I want to be a lighthouse keeper.

A drive up the
Oregon Coast late last week confirmed it. I dragged the girls off the 101 wherever I thought I could get away with it and for as long as I thought they wouldn't whine too loudly. First stop was the Cape Blanco light (the upper photo) where I chatted with the elderly whale watching volunteers long enough to spy a couple of spouts a mile offshore in a brisk cold breeze.

A while later, we saved the 36 bucks it would've cost us to elevator down to the World Famous Sea Lion Caves for the more frugal $3 parking fee at the Heceta Head Lighthouse (photo numero dos). From there, I was able to put my limited cetacean knowledge to use with an impromptu whale talk of my own to a couple of Wisconsin tourists who probably wondered why I was excitedly yakkin' at 'em after spying several spouts slipping through the water from this tremendous viewpoint. My girls walked back down the hill without me, impatient to get to the hotel and on to Portland for 8th grade graduation dress shopping, the real purpose of this trip, not the lighthouses and whales that I'd come along for.

(Heceta Head is named, by the by, after Spanish sailor Bruno de Hezeta who piloted the first Spanish ship to dock in Trinidad Bay in the summer of 1775, stepping ashore on 10 June 1775. Hezeta, along with the captain of another small boat, Don Juan Francisco de Bodega y Quadra (of
Bodega Bay fame) claimed the Humboldt coast for Spain on June 11th, the Holy Day of the Trinity, thus the name Trinidad.)

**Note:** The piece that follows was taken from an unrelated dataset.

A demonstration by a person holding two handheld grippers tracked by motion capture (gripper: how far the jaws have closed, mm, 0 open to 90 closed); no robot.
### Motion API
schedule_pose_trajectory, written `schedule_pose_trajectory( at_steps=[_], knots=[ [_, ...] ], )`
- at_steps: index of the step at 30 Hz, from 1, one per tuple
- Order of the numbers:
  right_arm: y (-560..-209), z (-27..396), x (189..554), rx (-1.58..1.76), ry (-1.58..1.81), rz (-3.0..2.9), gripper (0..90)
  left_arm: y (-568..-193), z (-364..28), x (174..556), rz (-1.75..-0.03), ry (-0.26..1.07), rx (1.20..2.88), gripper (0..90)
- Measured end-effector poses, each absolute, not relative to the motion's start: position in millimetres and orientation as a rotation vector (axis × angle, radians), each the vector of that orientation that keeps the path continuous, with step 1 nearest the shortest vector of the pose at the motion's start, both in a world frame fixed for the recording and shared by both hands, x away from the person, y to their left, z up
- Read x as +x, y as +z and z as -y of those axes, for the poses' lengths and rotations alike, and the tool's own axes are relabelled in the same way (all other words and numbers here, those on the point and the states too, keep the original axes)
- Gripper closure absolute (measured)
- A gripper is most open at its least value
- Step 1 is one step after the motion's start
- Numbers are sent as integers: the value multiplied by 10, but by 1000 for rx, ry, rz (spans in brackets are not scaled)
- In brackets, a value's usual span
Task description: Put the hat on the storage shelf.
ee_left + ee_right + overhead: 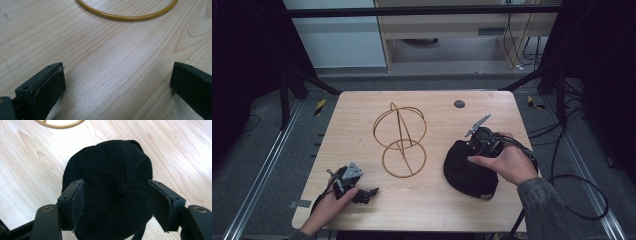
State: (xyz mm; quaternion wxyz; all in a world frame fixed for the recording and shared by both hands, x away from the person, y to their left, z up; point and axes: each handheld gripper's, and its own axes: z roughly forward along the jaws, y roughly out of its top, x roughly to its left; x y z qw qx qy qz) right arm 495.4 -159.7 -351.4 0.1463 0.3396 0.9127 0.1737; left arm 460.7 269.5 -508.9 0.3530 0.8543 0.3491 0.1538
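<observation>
Wooden table (362, 125), unmarked black cap (107, 170)

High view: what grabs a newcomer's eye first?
The gold wire stand, two rings on a bare frame, stands upright mid-table. Right of it lies a black cap, with the right gripper poised over its crown, jaws straddling the top button but the pads not yet pressing. The left gripper rests open at the near left, nothing between its jaws.
</observation>
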Motion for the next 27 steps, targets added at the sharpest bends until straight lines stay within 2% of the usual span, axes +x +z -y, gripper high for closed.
schedule_pose_trajectory(
  at_steps=[9,18,25,27],
  knots=[
    [-3634,1582,5054,999,430,-2641,342,-5089,-2695,4607,-903,398,2210,0],
    [-3767,1555,5170,1034,367,-2673,431,-5089,-2692,4605,-899,396,2211,0],
    [-3851,1555,5230,1071,338,-2692,445,-5089,-2686,4601,-897,396,2212,0],
    [-3884,1557,5256,1075,322,-2696,484,-5089,-2686,4601,-896,396,2212,0]
  ],
)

OK, I know being a real lighthouse keeper probably demands more work than I care to romanticize. The fog and the wind and the rain probably begin to eat on you after a while. As would the isolation, at least now and then, I suppose.

But I'm willing to give it a go. From the sunny perch of my spacious lighthouse tender's cabin (once I move the quaint and undoubtedly not inexpensive B&B operation off the Heceta Head cliffs), I will write all those great things I've been meaning to write. I will welcome just a few select visitors to the headlands and explore with them the birds and whales and tides and storms and history of the Pacific coast.

Now, if I can just figure out how the vintage bookstore fits into the keeper's house, I'll be ready for my version of adulthood to settle in.

3 comments:

Kristabel said...

Oh, Bob...I want to be you when you grow up too!

Kym said...

I'll start my bakery/trashy novel bookstore up down the winding dirt road and we'll draw in the tourists during the summer and have the long rainy winters to spend with family and books.

Ahhh! Heaven.

Cristina said...

I've been saying for many years that, had I been born in another century, I would have been a lighthouse keeper. The nights awake, the smell of the sea, the solitude, the knowledge that what you do might be the difference between light and death - even if you never see the people you serve. A perfect vocation.